Environment:Apache Hudi Flink Runtime Environment
| Knowledge Sources | |
|---|---|
| Domains | Infrastructure, Stream_Processing |
| Last Updated | 2026-02-08 20:00 GMT |
Overview
Apache Flink 1.17+ runtime environment with Java 11+, Hadoop 2.10+, and the Hudi Flink bundle JAR for running Hudi streaming writes, reads, compaction, and clustering.
Description
This environment defines the runtime prerequisites for operating Apache Hudi tables via the Flink SQL/DataStream API. It requires a running Flink cluster (session or application mode) with the version-matched hudi-flink-bundle JAR deployed. Hudi supports Flink 1.17 through 2.1, with 1.20 as the default. The runtime also requires Hadoop-compatible filesystem access (HDFS, S3, or local) and optionally a Hive Metastore for catalog integration.
Usage
Use this environment for any Flink-based Hudi workflow: streaming writes, batch/incremental reads, MOR compaction, table clustering, and schema evolution.
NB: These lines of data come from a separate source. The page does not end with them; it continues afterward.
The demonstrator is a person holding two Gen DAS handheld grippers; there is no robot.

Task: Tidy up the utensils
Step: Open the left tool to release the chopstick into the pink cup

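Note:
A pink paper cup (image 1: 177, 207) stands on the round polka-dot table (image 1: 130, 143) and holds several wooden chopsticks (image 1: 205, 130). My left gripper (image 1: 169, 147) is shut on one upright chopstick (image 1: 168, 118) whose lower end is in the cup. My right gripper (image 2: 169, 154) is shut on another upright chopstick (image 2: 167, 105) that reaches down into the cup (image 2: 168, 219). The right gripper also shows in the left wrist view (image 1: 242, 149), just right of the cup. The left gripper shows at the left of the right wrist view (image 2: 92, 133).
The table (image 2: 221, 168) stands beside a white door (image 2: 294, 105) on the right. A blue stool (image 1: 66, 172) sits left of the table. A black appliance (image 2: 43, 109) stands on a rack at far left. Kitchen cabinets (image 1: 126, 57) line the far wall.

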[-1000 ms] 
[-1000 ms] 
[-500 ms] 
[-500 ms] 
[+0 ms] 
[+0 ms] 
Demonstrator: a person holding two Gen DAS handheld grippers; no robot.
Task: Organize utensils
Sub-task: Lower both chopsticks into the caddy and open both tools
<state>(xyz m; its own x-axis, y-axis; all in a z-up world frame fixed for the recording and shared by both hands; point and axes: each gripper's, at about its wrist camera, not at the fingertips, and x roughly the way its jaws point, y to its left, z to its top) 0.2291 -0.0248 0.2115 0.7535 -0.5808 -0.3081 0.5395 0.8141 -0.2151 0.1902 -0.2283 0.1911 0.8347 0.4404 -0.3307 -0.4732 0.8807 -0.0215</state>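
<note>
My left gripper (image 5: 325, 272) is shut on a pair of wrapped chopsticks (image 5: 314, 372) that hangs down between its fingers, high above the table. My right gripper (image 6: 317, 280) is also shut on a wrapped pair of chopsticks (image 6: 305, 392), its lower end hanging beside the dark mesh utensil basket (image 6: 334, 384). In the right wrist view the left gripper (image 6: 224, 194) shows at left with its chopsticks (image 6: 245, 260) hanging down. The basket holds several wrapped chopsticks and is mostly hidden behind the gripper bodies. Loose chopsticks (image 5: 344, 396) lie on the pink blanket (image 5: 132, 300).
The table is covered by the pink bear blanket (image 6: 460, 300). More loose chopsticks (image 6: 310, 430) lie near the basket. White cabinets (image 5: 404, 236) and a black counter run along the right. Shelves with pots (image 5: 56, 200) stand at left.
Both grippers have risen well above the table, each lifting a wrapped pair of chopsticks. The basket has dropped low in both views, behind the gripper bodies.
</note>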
It is the mandatory runtime context for all Flink Implementation pages.
System Requirements
| Category | Requirement | Notes |
|---|---|---|
| Java | Java 11 or 17 | Must match build-time Java version |
| Flink | 1.17.1 through 2.1.1 | Default is 1.20.1; bundle must match cluster version |
| Hadoop | 2.10.2+ | Required for filesystem access (HDFS, S3A) |
| Memory | Configurable per operator | See write.task.max.size (default 1GB per write task)
|
| Storage | HDFS, S3, or local filesystem | Must be accessible from all Flink TaskManagers |
Dependencies
Runtime JARs
hudi-flink{version}-bundle(version-matched to Flink cluster)- Hadoop client libraries (if not provided by Flink distribution)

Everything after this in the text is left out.